*Brief*
Without altering a word, return the records below, but exclude the pictures.

*Records supplied*
|---|

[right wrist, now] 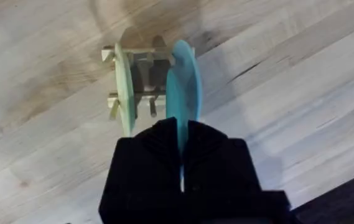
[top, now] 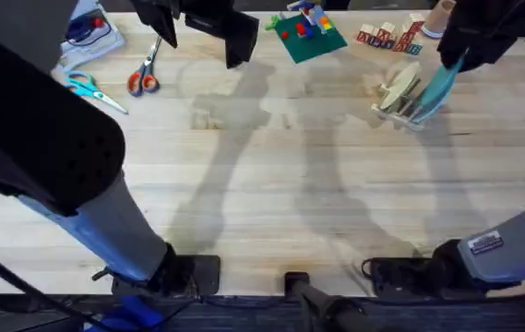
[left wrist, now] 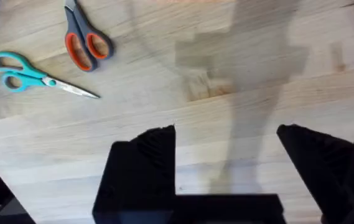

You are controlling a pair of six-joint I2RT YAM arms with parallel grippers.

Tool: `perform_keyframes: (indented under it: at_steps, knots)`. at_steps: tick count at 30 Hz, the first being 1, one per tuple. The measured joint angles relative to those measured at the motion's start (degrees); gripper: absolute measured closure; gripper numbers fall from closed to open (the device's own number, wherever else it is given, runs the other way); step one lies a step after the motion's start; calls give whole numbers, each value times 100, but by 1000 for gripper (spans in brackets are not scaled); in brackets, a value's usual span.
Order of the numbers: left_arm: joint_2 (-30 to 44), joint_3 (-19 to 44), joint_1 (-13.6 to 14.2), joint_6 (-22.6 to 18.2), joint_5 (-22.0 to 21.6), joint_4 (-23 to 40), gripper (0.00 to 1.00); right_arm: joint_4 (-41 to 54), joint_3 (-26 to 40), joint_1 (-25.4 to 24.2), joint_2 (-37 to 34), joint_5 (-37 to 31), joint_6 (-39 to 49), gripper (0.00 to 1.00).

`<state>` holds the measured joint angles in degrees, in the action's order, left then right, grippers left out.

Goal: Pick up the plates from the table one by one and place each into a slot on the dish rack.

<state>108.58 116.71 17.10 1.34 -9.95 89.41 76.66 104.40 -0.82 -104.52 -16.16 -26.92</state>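
Right tool (right wrist: 181, 134) pinching a teal plate (right wrist: 183, 81) edge-on at the dish rack (top: 397, 96) (pale plate (right wrist: 124, 87) alongside), blocks (top: 389, 37) behind near the counter's (top: 290, 175) far edge, left tool (left wrist: 226, 155) wide, two scissors (top: 114, 81) far-left.

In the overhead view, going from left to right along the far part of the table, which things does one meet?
Teal-handled scissors → orange-handled scissors → left hand → green board with toy bricks → lettered wooden blocks → dish rack → teal plate, held on edge by the right hand.

Soft arm shadows (top: 244, 175) across pale planks; dark floor strip (top: 244, 314) below.
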Motion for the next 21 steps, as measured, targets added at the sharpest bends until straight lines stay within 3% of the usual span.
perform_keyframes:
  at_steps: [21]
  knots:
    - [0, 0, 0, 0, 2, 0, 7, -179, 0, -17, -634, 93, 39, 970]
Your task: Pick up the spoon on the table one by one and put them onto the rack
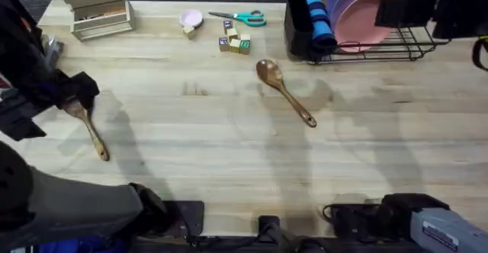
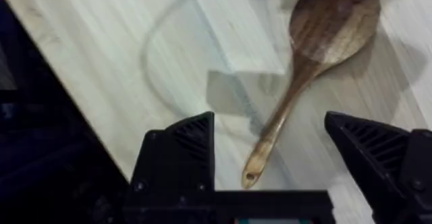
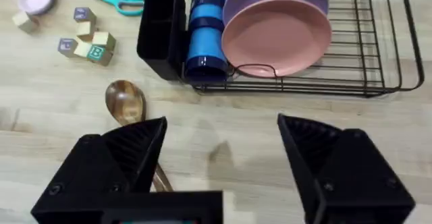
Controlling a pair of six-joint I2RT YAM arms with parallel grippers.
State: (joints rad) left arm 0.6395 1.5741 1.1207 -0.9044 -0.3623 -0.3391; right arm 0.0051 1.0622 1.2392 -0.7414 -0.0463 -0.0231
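On the pale plank table we count two glossy brown wooden spoons. One spoon lies in the open near the table's middle, its oval bowl pointing toward the far edge and its slender handle slanting toward the near right; in the right wrist view the same spoon shows its bowl, while most of its handle is hidden behind a black finger. The other spoon lies near the left edge; from overhead its bowl is covered by the dark, blurred left arm and we make out just the handle. The left wrist view shows this second spoon whole, bowl away from the camera, handle end lying between the fingers. The left gripper has its fingers wide apart, touching nothing that we can see; how high it sits above the wood we cannot tell. The right gripper also has its fingers spread apart and holds nothing, with bare table between them. The black wire dish rack stands at the far right, cut off by the frame, with a black cutlery caddy at its left end, a blue cup and pink and purple plates. Teal-handled scissors, small letter blocks, a small pink dish and a beige box organizer sit along the far edge.
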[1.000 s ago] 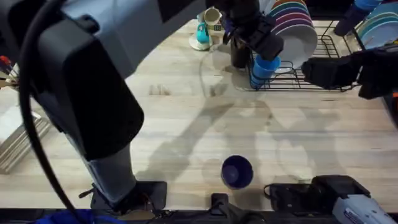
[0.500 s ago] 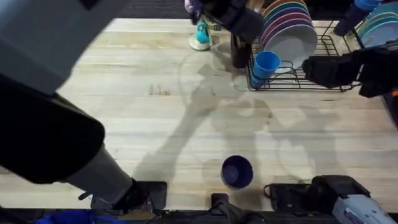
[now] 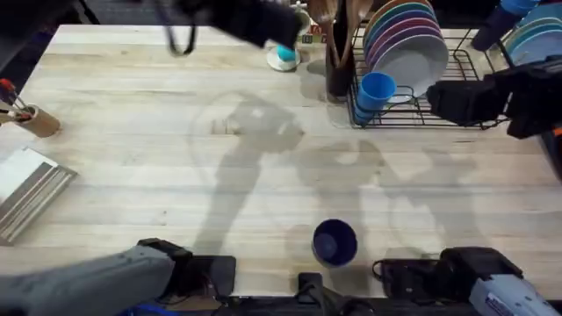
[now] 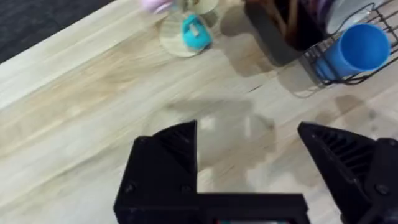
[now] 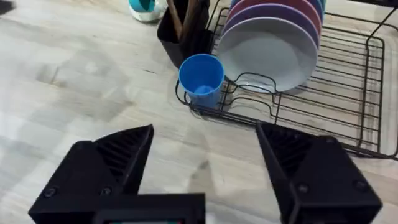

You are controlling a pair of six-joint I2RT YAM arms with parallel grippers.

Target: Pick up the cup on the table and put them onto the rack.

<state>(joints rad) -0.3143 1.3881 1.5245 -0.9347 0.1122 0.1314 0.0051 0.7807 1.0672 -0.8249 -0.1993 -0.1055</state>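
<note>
The light blue cup (image 3: 378, 91) stands upright in the near left corner of the black wire rack (image 3: 457, 116); it is also in the left wrist view (image 4: 357, 46) and the right wrist view (image 5: 201, 76). The navy cup (image 3: 335, 241) stands upright on the table (image 3: 176, 175) near the front edge. My left gripper (image 3: 263, 26) is a dark blur over the table's far edge, left of the rack, open (image 4: 247, 134) with nothing between its fingers. My right gripper (image 3: 439, 101) hangs over the rack's front, open (image 5: 205, 134) and holding nothing.
Coloured plates (image 3: 404, 35) stand in the rack. A dark utensil holder (image 3: 338, 75) stands against the rack's left side, with a teal mug (image 3: 284, 54) farther left. A small brown holder (image 3: 35, 121) and a grey stack (image 3: 26, 189) sit at the table's left edge.
My left arm has drawn back leftward from the rack, leaving the light blue cup standing there. It no longer looms under the camera. The right arm and navy cup have not moved.
</note>
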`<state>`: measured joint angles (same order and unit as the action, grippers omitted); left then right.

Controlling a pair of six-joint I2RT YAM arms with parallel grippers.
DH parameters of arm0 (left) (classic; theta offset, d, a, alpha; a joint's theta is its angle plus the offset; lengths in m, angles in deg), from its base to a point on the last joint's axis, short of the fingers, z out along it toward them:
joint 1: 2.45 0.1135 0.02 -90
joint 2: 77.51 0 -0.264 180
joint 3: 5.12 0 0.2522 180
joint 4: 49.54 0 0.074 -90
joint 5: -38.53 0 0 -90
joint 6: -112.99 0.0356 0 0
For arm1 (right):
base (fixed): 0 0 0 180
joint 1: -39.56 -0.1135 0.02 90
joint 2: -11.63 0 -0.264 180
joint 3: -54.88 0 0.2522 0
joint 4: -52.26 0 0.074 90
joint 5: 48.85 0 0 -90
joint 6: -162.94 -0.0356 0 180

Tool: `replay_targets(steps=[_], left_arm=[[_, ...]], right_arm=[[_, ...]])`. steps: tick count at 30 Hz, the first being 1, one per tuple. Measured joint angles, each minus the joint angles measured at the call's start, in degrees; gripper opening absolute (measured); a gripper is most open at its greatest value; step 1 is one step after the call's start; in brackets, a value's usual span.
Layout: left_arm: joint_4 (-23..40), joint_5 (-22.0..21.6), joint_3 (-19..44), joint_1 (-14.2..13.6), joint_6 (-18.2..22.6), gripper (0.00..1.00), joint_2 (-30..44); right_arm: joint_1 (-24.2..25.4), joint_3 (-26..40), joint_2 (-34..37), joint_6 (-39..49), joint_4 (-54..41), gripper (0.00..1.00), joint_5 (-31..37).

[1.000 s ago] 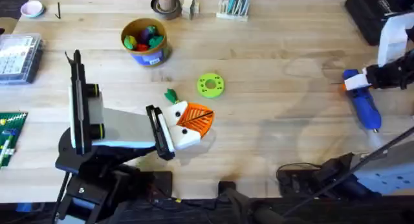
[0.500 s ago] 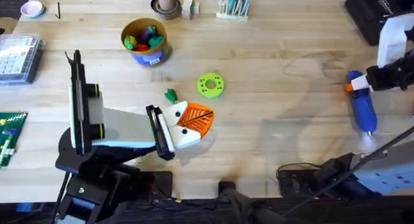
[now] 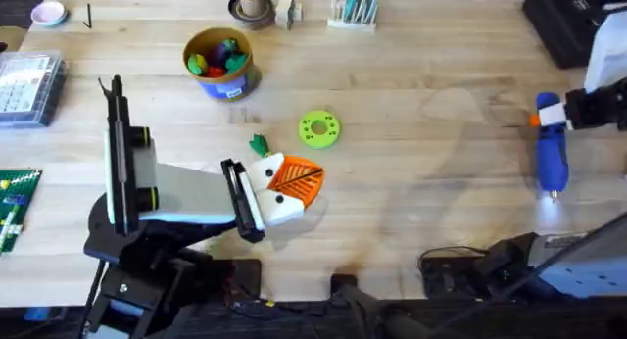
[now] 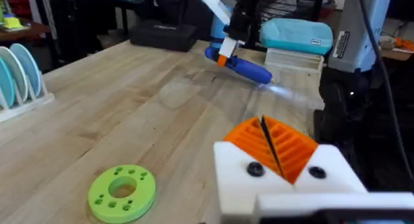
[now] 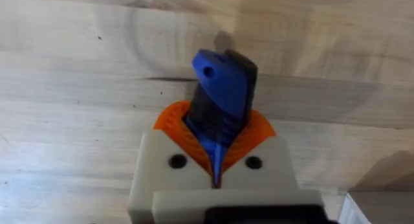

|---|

*Exercise solution*
[right wrist, now] 
[top, now] 
[left wrist, now] 

You are controlling a pair of six-joint I2RT YAM arms with parallel grippers.

Tool: `perform_keyframes: (indented under it: at_steps, knots)`. at_steps: tick count at 30 Hz, the first being 1, one per tuple. The measured joint angles relative to those measured at the motion's start (degrees); gripper: absolute measured closure; gripper numbers fall from closed to open (the device's own number, wherever else it is given, runs the other way); step one lies a step after the motion's start; calls give whole numbers, each value times 100, but by 1000 for gripper (spans in brackets are not scaled); in brackets, a value's usual span.
Order of the numbers: left_arm: joint_2 (-30 to 44), joint_3 (-19 to 44), joint_1 (-13.6 to 14.2), joint_6 (-22.6 to 18.2), joint_5 (-22.0 to 21.6), joint_4 (-23 to 40), gripper (0.00 to 1.00); right_arm: joint_4 (-41 to 54), joint_3 (-26 to 40), joint_1 (-25.4 to 24.2), joint_2 (-37 to 34), joint_5 (-37 to 31), joint_6 (-39 to 49), gripper (0.00 to 1.00).

`<state>` holds the measured joint angles in degrees, in the action's order, left then right, grippers left out.

Goal: Pick up the plates from the table one by one and place each into a slot on the dish rack.

<state>108.58 116.71 17.10 1.34 -9.95 89.41 76.66 104.40 -0.82 -104.52 -16.16 -26.92</state>
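Right tool (right wrist: 181, 134) pinching a teal plate (right wrist: 183, 81) edge-on at the dish rack (top: 397, 96) (pale plate (right wrist: 124, 87) alongside), blocks (top: 389, 37) behind near the counter's (top: 290, 175) far edge, left tool (left wrist: 226, 155) wide, two scissors (top: 114, 81) far-left.

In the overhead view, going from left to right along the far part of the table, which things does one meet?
Teal-handled scissors → orange-handled scissors → left hand → green board with toy bricks → lettered wooden blocks → dish rack → teal plate, held on edge by the right hand.

Soft arm shadows (top: 244, 175) across pale planks; dark floor strip (top: 244, 314) below.
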Motion for the next 21 steps, as measured, targets added at the sharpest bends until straight lines stay within 3% of the usual span.
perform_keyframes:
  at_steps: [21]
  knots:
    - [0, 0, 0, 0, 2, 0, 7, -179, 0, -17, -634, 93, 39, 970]
Your task: Pick up the spoon on the table one by one and put them onto the rack
Controlling a pair of six-joint I2RT YAM arms with parallel grippers.
State: (joints rad) left arm 0.6395 1.5741 1.1207 -0.9044 -0.3623 -0.3391; right arm 0.0051 1.0622 1.2392 -0.7414 -0.0463 -0.0231
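On the pale plank table we count two glossy brown wooden spoons. One spoon lies in the open near the table's middle, its oval bowl pointing toward the far edge and its slender handle slanting toward the near right; in the right wrist view the same spoon shows its bowl, while most of its handle is hidden behind a black finger. The other spoon lies near the left edge; from overhead its bowl is covered by the dark, blurred left arm and we make out just the handle. The left wrist view shows this second spoon whole, bowl away from the camera, handle end lying between the fingers. The left gripper has its fingers wide apart, touching nothing that we can see; how high it sits above the wood we cannot tell. The right gripper also has its fingers spread apart and holds nothing, with bare table between them. The black wire dish rack stands at the far right, cut off by the frame, with a black cutlery caddy at its left end, a blue cup and pink and purple plates. Teal-handled scissors, small letter blocks, a small pink dish and a beige box organizer sit along the far edge.
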[1.000 s ago] 
[0.500 s ago] 
[now] 
[now] 
[now] 

You are controlling a pair of six-joint I2RT YAM arms with parallel grippers.

Target: Pick up the cup on the table and put them onto the rack.

<state>(joints rad) -0.3143 1.3881 1.5245 -0.9347 0.1122 0.1314 0.0051 0.7807 1.0672 -0.8249 -0.1993 -0.1055</state>
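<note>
The light blue cup (image 3: 378, 91) stands upright in the near left corner of the black wire rack (image 3: 457, 116); it is also in the left wrist view (image 4: 357, 46) and the right wrist view (image 5: 201, 76). The navy cup (image 3: 335, 241) stands upright on the table (image 3: 176, 175) near the front edge. My left gripper (image 3: 263, 26) is a dark blur over the table's far edge, left of the rack, open (image 4: 247, 134) with nothing between its fingers. My right gripper (image 3: 439, 101) hangs over the rack's front, open (image 5: 205, 134) and holding nothing.
Coloured plates (image 3: 404, 35) stand in the rack. A dark utensil holder (image 3: 338, 75) stands against the rack's left side, with a teal mug (image 3: 284, 54) farther left. A small brown holder (image 3: 35, 121) and a grey stack (image 3: 26, 189) sit at the table's left edge.
My left arm has drawn back leftward from the rack, leaving the light blue cup standing there. It no longer looms under the camera. The right arm and navy cup have not moved.
</note>
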`<state>`: measured joint angles (same order and unit as the action, grippers omitted); left then right.

Controlling a pair of six-joint I2RT YAM arms with parallel grippers.
DH parameters of arm0 (left) (classic; theta offset, d, a, alpha; a joint's theta is its angle plus the offset; lengths in m, angles in deg), from its base to a point on the last joint's axis, short of the fingers, z out along it toward them:
joint 1: 2.45 0.1135 0.02 -90
joint 2: 77.51 0 -0.264 180
joint 3: 5.12 0 0.2522 180
joint 4: 49.54 0 0.074 -90
joint 5: -38.53 0 0 -90
joint 6: -112.99 0.0356 0 0
For arm1 (right):
base (fixed): 0 0 0 180
joint 1: -39.56 -0.1135 0.02 90
joint 2: -11.63 0 -0.264 180
joint 3: -54.88 0 0.2522 0
joint 4: -52.26 0 0.074 90
joint 5: 48.85 0 0 -90
joint 6: -162.94 -0.0356 0 180

Tool: `replay_targets(steps=[_], left_arm=[[_, ...]], right_arm=[[_, ...]])`. steps: tick count at 30 Hz, the first being 1, one per tuple. Measured joint angles, each minus the joint angles measured at the call's start, in degrees; gripper opening absolute (measured); a gripper is most open at its greatest value; step 1 is one step after the call's start; in brackets, a value's usual span.
Layout: left_arm: joint_4 (-23..40), joint_5 (-22.0..21.6), joint_3 (-19..44), joint_1 (-14.2..13.6), joint_6 (-18.2..22.6), gripper (0.00..1.00), joint_2 (-30..44); right_arm: joint_1 (-24.2..25.4), joint_3 (-26..40), joint_2 (-34..37), joint_6 (-39..49), joint_4 (-54..41), gripper (0.00..1.00), joint_5 (-31..37).

[1.000 s ago] 
[0.500 s ago] 
[now] 
[now] 
[now] 

The output for this exercise is now complete.